Stevan Milovac

Personal information
- Full name: Stevan Milovac
- Date of birth: 25 February 1962 (age 64)
- Place of birth: Novi Sad, SFR Yugoslavia
- Height: 1.86 m (6 ft 1 in)
- Position: Midfielder

Senior career*
- Years: Team / Apps / (Gls)
- 1983–1986: Novi Sad / 95 / (9)
- 1986–1989: Vojvodina / 84 / (3)
- 1990–1997: Salgueiros / 199 / (13)
- Total:  / 378 / (25)

= Stevan Milovac =

Serbian footballer

Stevan Milovac (Serbian Cyrillic: Стеван Миловац; born 25 February 1962) is a Serbian-Portuguese retired footballer who played as a defensive midfielder.

His daughter Tamara Milovac is a Portuguese-Serbian basketball player.

==Football career==
Milovac was born in Novi Sad, Socialist Federal Republic of Yugoslavia. In his country he represented FK Novi Sad (second division) and FK Vojvodina, helping the latter win the Yugoslav First League in the 1988–89 season.

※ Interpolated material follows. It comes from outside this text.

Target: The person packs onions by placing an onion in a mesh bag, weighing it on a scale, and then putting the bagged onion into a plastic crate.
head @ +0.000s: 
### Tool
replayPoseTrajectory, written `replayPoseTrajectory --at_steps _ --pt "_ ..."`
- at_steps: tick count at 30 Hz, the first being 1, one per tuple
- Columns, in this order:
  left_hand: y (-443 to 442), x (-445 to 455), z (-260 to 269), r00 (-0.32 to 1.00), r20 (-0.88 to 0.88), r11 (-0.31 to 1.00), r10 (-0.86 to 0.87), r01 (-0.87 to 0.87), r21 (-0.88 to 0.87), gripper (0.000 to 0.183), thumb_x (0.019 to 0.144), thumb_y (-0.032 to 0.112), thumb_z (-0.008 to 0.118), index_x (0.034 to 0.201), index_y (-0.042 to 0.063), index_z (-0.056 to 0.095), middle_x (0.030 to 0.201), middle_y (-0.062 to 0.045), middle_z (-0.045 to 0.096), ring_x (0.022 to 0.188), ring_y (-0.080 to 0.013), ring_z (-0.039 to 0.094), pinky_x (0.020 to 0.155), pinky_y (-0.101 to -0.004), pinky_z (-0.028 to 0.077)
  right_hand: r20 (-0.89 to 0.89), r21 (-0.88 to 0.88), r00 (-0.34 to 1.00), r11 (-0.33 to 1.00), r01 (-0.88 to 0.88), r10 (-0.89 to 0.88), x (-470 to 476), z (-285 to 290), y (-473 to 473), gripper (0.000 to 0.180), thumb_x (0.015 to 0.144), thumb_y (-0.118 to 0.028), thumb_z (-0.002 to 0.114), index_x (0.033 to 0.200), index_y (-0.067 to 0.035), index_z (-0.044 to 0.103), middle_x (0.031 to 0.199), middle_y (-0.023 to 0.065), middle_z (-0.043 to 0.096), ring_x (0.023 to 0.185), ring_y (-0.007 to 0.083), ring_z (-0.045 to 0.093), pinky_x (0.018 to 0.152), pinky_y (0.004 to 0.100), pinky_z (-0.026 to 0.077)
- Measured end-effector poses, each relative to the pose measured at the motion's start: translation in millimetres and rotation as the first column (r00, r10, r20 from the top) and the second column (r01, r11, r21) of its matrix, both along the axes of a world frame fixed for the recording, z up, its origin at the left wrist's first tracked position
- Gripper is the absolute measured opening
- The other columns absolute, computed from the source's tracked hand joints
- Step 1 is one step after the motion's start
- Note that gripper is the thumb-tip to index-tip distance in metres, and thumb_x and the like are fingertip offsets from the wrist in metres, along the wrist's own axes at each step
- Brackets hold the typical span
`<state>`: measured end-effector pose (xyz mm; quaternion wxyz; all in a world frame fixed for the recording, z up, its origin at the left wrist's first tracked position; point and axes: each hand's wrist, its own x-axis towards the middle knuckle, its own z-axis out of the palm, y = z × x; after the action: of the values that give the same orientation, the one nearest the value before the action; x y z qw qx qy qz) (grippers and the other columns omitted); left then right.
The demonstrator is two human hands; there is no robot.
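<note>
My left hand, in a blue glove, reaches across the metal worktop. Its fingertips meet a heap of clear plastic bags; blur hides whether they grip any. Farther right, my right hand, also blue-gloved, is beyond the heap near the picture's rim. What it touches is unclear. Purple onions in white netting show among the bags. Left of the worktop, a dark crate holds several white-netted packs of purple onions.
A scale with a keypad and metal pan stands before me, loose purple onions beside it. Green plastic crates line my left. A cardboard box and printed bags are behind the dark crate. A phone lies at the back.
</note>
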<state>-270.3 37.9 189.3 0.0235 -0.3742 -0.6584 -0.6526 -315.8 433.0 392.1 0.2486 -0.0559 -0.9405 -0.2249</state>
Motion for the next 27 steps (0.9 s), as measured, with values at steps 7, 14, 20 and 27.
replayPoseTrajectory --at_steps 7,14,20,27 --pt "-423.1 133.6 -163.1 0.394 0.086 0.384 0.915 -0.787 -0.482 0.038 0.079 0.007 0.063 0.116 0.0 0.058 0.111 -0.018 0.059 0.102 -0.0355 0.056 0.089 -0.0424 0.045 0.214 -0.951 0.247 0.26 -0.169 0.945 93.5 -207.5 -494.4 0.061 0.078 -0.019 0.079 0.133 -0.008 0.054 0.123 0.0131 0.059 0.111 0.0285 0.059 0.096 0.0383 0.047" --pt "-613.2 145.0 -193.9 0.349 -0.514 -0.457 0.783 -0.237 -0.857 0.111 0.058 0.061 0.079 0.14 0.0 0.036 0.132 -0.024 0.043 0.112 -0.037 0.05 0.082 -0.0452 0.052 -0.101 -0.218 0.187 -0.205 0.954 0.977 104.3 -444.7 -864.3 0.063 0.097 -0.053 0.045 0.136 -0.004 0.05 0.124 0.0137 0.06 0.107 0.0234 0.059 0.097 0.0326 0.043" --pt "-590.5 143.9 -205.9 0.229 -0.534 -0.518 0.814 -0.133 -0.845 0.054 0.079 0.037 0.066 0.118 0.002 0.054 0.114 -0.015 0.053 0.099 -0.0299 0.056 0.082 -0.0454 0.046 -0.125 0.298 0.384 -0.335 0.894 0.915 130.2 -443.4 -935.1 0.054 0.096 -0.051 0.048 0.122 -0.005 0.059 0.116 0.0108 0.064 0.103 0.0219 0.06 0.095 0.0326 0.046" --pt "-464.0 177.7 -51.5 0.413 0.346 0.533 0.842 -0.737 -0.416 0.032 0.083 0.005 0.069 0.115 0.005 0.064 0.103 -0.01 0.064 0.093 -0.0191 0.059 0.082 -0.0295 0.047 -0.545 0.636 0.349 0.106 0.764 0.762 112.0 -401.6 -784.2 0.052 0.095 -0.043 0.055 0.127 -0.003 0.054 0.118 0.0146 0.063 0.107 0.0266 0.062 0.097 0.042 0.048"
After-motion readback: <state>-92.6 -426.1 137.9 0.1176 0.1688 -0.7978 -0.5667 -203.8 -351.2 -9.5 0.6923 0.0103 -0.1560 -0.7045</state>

In January 1990, aged 28, Milovac was allowed to leave the country and signed for Salgueiros in Portugal, helping to promotion to the Primeira Liga in his first season. In the following campaign the Paranhos side overachieved for a final fifth place, with the subsequent qualification to the UEFA Cup – a first-ever– with the player scoring three goals in 36 games; in five of his seven-and-a-half years with the club, he shared teams with countrymen Čedomir Đoinčević and Jovica Nikolić.

After 1996–97, with Salgueiros nearly qualifying for Europe after finishing in sixth position, 35-year-old Milovac retired from football, having appeared in nearly 250 official matches for Salgueiros.

==Personal life==
Milovac married Andja, with the couple having one son, Stefan. After ending his football career he settled in Portugal, owning and running a restaurant in Faro.